Tim Thomas Cup Indonesia kalah 0-3 dari Cina di babak final. Sebelumnya tim Indonesia masuk final juga tidak. Beberapa teman menyatakan kekesalannya melalui facebook. Saya sih dari awal sudah tak mau berharap apa-apa dari tim nasional kita.
Tanpa sengaja, siang ini saya membaca berita di internet mengenai pelatih Lin Dan, pebulu tangkis nomor satu dari Cina. Sang pelatih adalah orang asal Indonesia kelahiran 13 Maret 1942 yang akrab dipanggil Oom Tong. Namanya Tan Hsien Hu atau Tong Sin Fu. Oom Tong lah yang melatih para pahlawan bulu tangkis kita termasuk mengantar Alan Budikusuma dan Susi Susanty meraih emas Olimpiade. Saya lalu bertanya dalam hati, tega benar Oom Tong meninggalkan Indonesia dan membela musuh bebuyutan kita di bulu tangkis. Ternyata dugaan saya salah besar. Sebetulnya Oom Tong cinta Indonesia. Sayangnya permohonan warga negaranya ditolak oleh Pemerintah Indonesia di tahun 1998. Begitu tahu disia-siakan Indonesia, Oom Tong langsung diminta untuk melatih tim nasional Cina dan menjadikan tim naga ini tertangguh di dunia. Oom Tong tidak hanya dihormati oleh negaranya, tapi juga oleh atlet-atletnya. Lin Dan menganggapnya seperti kakek yang memberikan arahan tidak hanya di bidang olah raga, namun juga filosofi hidup, hal yang paling penting dalam menciptakan bobot atlet yang bermartabat, yang sudah terkikis dari hati atlet kita.

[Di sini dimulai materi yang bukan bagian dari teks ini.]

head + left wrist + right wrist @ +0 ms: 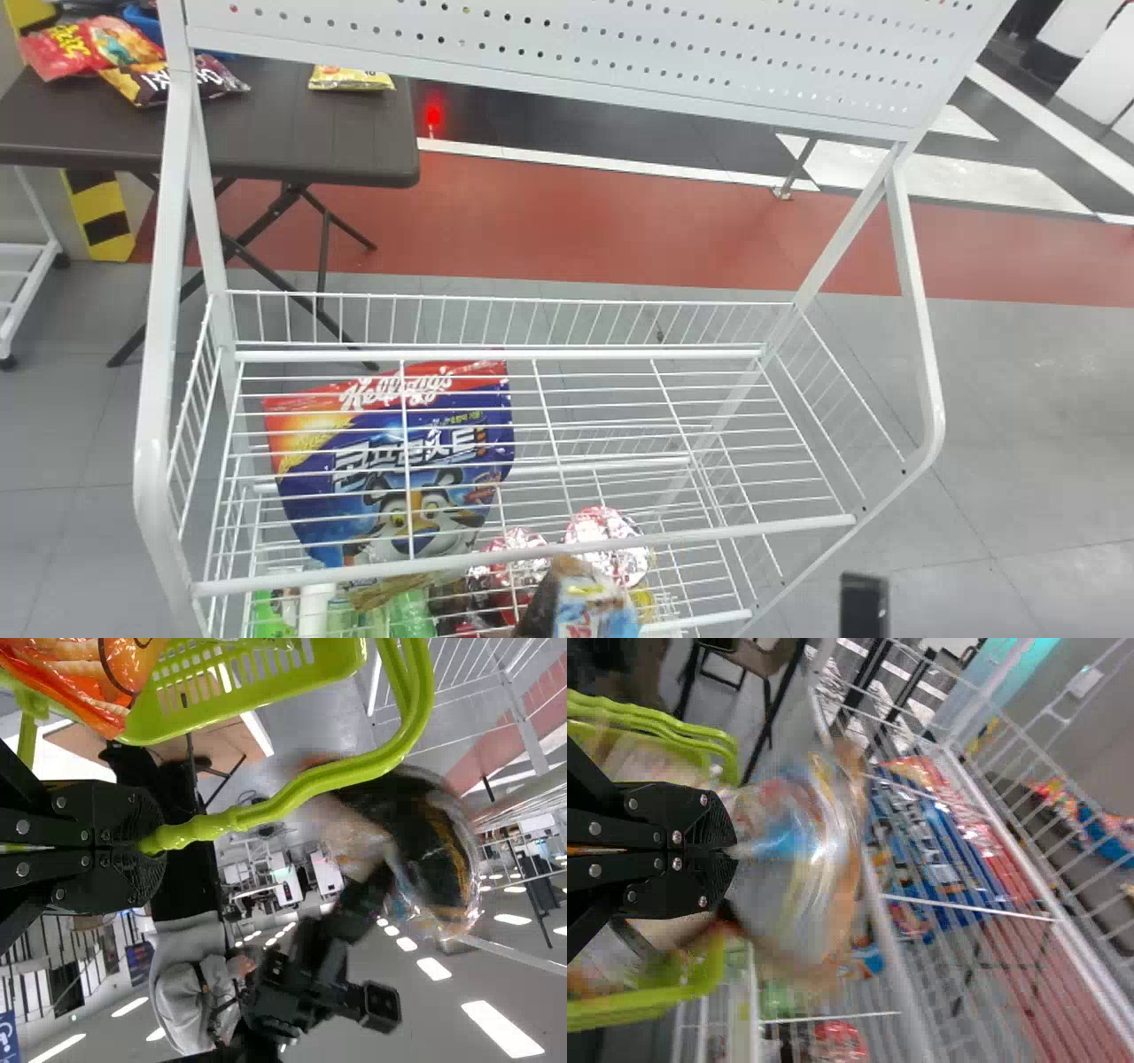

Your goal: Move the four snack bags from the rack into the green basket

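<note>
Grey floor [1019,425] with a red strip [620,221], dark surface [292,133] at back carrying other snack packs. Task bag [802,859] is at the right claw [726,850], which is clamped on a pinched end of it; head view has it at the bottom edge, over the near side of the rack [620,354]. Left claw [146,846] is closed around the handle [279,804] of the basket [341,656], an orange bag [71,678] already inside. Held bag: likely light, soft, puffed with air, loose contents shifting and pulling it down from the grip. Film is shiny, probably slippery, so best hold is the flat end seam, well in, square across; squeezing the plump middle could crush the snacks or pop it. Pinched at one end it may swing and twist, so a slow pass and a low release over the basket seem right. Basket: thin glossy green plastic, slotted walls, rounded rim, slim wavy handle; likely stiff but apt to tilt when hung from the handle. Rack: thin white-coated wire, hard, open gaps that could snag a bag corner. Big blue bag [416,478], seen through the wires: wide, flattish, glossy, probably floppier and heavier; can't tell if it counts among the four. Foil-like round tops [607,536] nearby: crinkled, silvery, look stiffer.
</note>
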You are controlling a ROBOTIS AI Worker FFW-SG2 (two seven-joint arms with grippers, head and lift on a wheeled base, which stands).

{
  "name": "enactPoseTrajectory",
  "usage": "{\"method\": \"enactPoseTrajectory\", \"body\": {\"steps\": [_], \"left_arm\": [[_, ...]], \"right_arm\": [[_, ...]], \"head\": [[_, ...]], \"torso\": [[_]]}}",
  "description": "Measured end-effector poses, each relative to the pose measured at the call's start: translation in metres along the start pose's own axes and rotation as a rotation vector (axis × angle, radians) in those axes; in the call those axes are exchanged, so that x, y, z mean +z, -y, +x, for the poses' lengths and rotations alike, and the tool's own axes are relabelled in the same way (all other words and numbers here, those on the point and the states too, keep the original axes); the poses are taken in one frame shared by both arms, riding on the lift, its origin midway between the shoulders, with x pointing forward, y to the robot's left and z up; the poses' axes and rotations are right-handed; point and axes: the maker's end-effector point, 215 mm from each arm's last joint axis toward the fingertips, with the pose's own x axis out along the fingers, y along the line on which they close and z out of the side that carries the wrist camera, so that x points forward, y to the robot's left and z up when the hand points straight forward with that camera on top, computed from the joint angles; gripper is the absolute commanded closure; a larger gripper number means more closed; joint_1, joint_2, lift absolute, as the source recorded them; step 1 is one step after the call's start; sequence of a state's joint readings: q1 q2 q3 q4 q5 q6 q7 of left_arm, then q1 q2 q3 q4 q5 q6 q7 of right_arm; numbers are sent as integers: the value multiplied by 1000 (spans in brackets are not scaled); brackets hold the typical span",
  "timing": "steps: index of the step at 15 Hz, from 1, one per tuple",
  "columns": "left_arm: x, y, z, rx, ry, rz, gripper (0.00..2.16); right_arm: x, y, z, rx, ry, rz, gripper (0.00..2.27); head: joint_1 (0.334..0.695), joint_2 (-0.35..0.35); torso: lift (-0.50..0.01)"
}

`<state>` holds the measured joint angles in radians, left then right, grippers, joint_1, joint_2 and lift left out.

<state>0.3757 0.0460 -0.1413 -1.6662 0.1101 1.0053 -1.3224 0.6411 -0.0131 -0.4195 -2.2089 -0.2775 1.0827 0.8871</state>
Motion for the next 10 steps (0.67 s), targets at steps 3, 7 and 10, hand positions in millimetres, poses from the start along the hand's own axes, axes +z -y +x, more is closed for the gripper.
{"method": "enactPoseTrajectory", "body": {"steps": [3, 7, 10], "left_arm": [[0, 0, 1, -4, 0, -1, 1787], [-3, 2, 0, -5, 3, -4, 1787], [-3, 2, -1, -6, 6, -4, 1787]], "right_arm": [[-51, -1, 22, 26, -100, 50, 2125], [-100, 19, 44, -44, -222, 23, 2121], [-121, 38, 49, -129, -284, -10, 12]], "head": [[695, -350], [695, -350], [695, -350]], "torso": [[0], [0], [0]]}}
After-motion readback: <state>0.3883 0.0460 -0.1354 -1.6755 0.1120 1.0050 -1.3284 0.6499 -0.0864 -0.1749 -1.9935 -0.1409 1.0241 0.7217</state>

Komentar para pembaca? Wah, semuanya memaki ketololan pemerintah Indonesia. Saya juga tidak mengerti apa alasan pemerintah menolak kewarganegaraan orang yang lahirnya saja di Indonesia, sudah membela bangsa ini melalui tangan dinginnya mencetak atlet yang mengharumkan nama bangsa ini di kancah Olimpiade. Saya tak tahu apakah teman-teman saya berteriak lebih keras lagi kalau mereka tahu akan hal ini. Namun dari kejadian ini saya belajar dan diingatkan sekali lagi agar saya tidak sombong. Seakan puas rasanya kalau sudah bisa menolak, menindas orang, padahal roda kehidupan ini berputar. Orang yang kita sia-siakan bisa jadi menjadi pahlawan dan orang paling terkenal di dunia ini karena keharuman namanya. Tak jarang bunga tak langsung mekar. Kuncup yang kita sia-siakan bisa jadi dipungut orang lain dan mekar dengan indah, keharumannya semerbak keseantero ruangan.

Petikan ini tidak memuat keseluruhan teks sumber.